Every community has topics of interest that are unique and important to its citizens.  What are the challenges that face your community today?  What is the hot button issue that everyone is talking about at local government meetings?  Consider using the “Hot Topics” Lunch as a venue to discuss these timely issues, while also bringing a spotlight to the League and its work.

When done with an intentional focus on organizational growth, Leagues have found these events to be an extremely successful way to attract new members to the organization.  The tips below were gleaned from League experiences in Florida.  We thank them for their suggestions and congratulate them on their success with this program.  They report gaining 1 – 5 new members at every “Hot Topics” event!

Getting Started

  • Step One: Enlist a small committee of two or three, including Board and off-Board leaders, to draw up a plan for three to four months.  The committee should decide upon the topics to be covered as well as what speakers would be appropriate.  Consider “controversial” speakers or subjects that may be outside of the “usual” League interests.  Customize the program to fit your League’s needs and to utilize your League’s “connections” to secure speakers. (Panels tend get higher attendance than single speakers, but the right individual speaker can draw a great crowd.)
  • Step Two: Secure a venue for a luncheon that you will be able to use regularly.  A private dining room is a must to ensure that your guest speakers will not be interrupted.  Also consider audio visual capability; that will be a plus as you grow!  Negotiate a set price for food and beverage for your guests; remind the restaurant that you will be giving them repeat business and attracting the community’s “movers and shakers” (i.e., people who are good prospects for future business).  Make sure that the cost of admission covers the cost of the meal, and some Leagues add on an additional amount to help offset the League’s operating expenses.   
  • Step Three:  It is imperative that you market your lunch programs consistently and frequently.  Attendance will grow, but it will depend on very consistent reminders.

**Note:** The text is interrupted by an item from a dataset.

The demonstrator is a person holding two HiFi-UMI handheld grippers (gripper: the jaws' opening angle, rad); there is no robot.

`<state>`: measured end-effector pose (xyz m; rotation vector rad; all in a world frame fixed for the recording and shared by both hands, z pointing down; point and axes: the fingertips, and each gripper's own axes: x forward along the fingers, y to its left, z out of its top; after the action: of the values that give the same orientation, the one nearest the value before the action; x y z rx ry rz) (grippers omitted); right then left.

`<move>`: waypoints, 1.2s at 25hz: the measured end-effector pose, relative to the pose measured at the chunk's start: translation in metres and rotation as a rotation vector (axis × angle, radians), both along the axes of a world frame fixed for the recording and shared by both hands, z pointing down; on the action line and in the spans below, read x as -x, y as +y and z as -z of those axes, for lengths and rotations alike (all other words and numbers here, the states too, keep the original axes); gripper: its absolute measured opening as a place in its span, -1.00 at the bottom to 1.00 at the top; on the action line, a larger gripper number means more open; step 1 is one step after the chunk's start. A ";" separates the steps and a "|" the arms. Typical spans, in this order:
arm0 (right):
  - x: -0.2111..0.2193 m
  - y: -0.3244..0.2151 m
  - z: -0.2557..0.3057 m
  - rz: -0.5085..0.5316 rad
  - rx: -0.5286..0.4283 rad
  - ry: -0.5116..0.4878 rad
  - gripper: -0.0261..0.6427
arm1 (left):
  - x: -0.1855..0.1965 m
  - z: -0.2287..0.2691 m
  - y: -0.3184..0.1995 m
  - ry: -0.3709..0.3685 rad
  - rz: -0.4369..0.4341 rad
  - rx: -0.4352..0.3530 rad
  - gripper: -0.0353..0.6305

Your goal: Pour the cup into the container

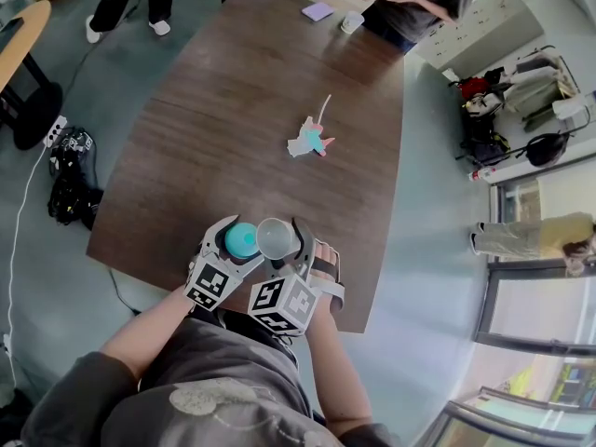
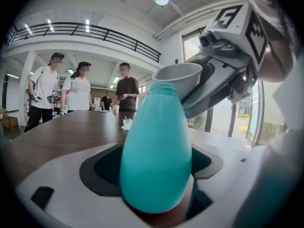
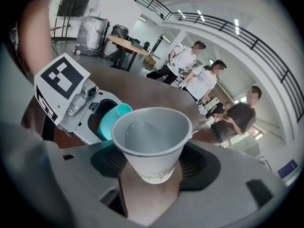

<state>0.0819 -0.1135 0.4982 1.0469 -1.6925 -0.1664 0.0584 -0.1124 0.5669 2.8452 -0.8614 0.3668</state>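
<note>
cup: The grey paper cup (image 3: 151, 137) is held just beside the teal bottle (image 1: 241, 240), on its right. Its rim is level with the bottle mouth and tipped toward it. Contents cannot be told.
right tongs: The right gripper (image 3: 151, 167) is clamped on the cup's lower wall, jaws kept fairly wide by the cup.
left tongs: The left gripper (image 2: 154, 172) is closed on the bottle's belly, with the bottle kept upright.
cup handling: Judged light, thin-walled and easily crushed. A soft grip low on the wall is advised, with the rim left free.
bottle handling: Judged smooth, stiff plastic with an egg-shaped taper, so slipping is likely. The widest part is the best hold.
edges: The bottle mouth is narrow against the wide cup rim, so spill over the side is judged the main risk. The near edge of the table (image 1: 186, 110) lies right below the bottle.
room: Bare tabletop is seen beyond the bottle. A small pastel toy (image 1: 309, 141) lies well beyond it, and people (image 2: 78, 91) stand far behind.
</note>
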 end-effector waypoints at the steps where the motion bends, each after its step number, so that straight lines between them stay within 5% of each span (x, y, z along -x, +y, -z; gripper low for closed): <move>1: 0.000 0.000 0.000 0.006 0.000 0.013 -0.03 | 0.000 0.000 0.000 0.000 0.000 0.000 0.33; 30: 0.005 -0.003 0.005 0.086 0.014 0.231 -0.03 | 0.001 0.000 0.001 0.004 -0.001 -0.003 0.33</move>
<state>0.0771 -0.1169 0.4930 0.9079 -1.5271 -0.3188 0.0572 -0.1114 0.5667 2.8482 -0.8607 0.3595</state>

Some proven marketing strategies from Leagues in Florida include:

  • Put Hot Topics speakers on the cover of your League’s newsletter with their photograph and a brief biography. (See www.LWVOC.org/newsletters for samples.)
  • Send out a bright colored postcard with essential information and a “catchy” title. Be sure to include the location, price, and how to RSVP.  The use of post cards will make the invite stand out among other mail as well as cut down on your postage costs!
  • Use your email database to send out a series of reminders before every luncheon.    Be sure to include the RSVP contact, as well as all relevant information.
  • Encourage members to invite their friends, family, and neighbors to these events!  This is the perfect venue to bring friends who might be interested in joining the League.  A personal invitation to attend – and hopefully join – will produce results. 

Additional Tips and information:

  • Time: Plan on a minimum of 90 minutes from beginning to end.  Arrive early, and remember to bring your banner, membership forms, past newsletters, and a reservation list!
  • Welcome Guests: Warmly welcome guests to this event and invite non-members to join.  Have speakers and other nonmembers introduce themselves briefly prior to the speaking portion of the event.
  • Designate membership ambassadors:  Have two of your most outgoing and welcoming members in charge of welcoming, handing out literature, and making sure new attendees are welcomed and seated with others.  Make sure your membership ambassadors are comfortable asking people to join during conversations with prospective new members!
  • Keep it fun:  Make it an interesting and informative event for members and guests to network and socialize while showing them the value of League membership.

Sample topics:

  • Climate Change
  • News vs. Opinions
  • Restoring Voter Trust
  • Legislative Wrap Up / Kick off
  • Ethics at the Local Level: Promises and Pitfalls

In Florida, each of the events listed above attracted 85 – 108 attendees!

In identifying speakers, consider local professors, reporters/columnists, agency heads, law enforcement, legislators, lobbyists, elected or appointed school officials, hospital and college administrators, local activists or organizers, and authors.  Utilize connections among League members to help secure speakers.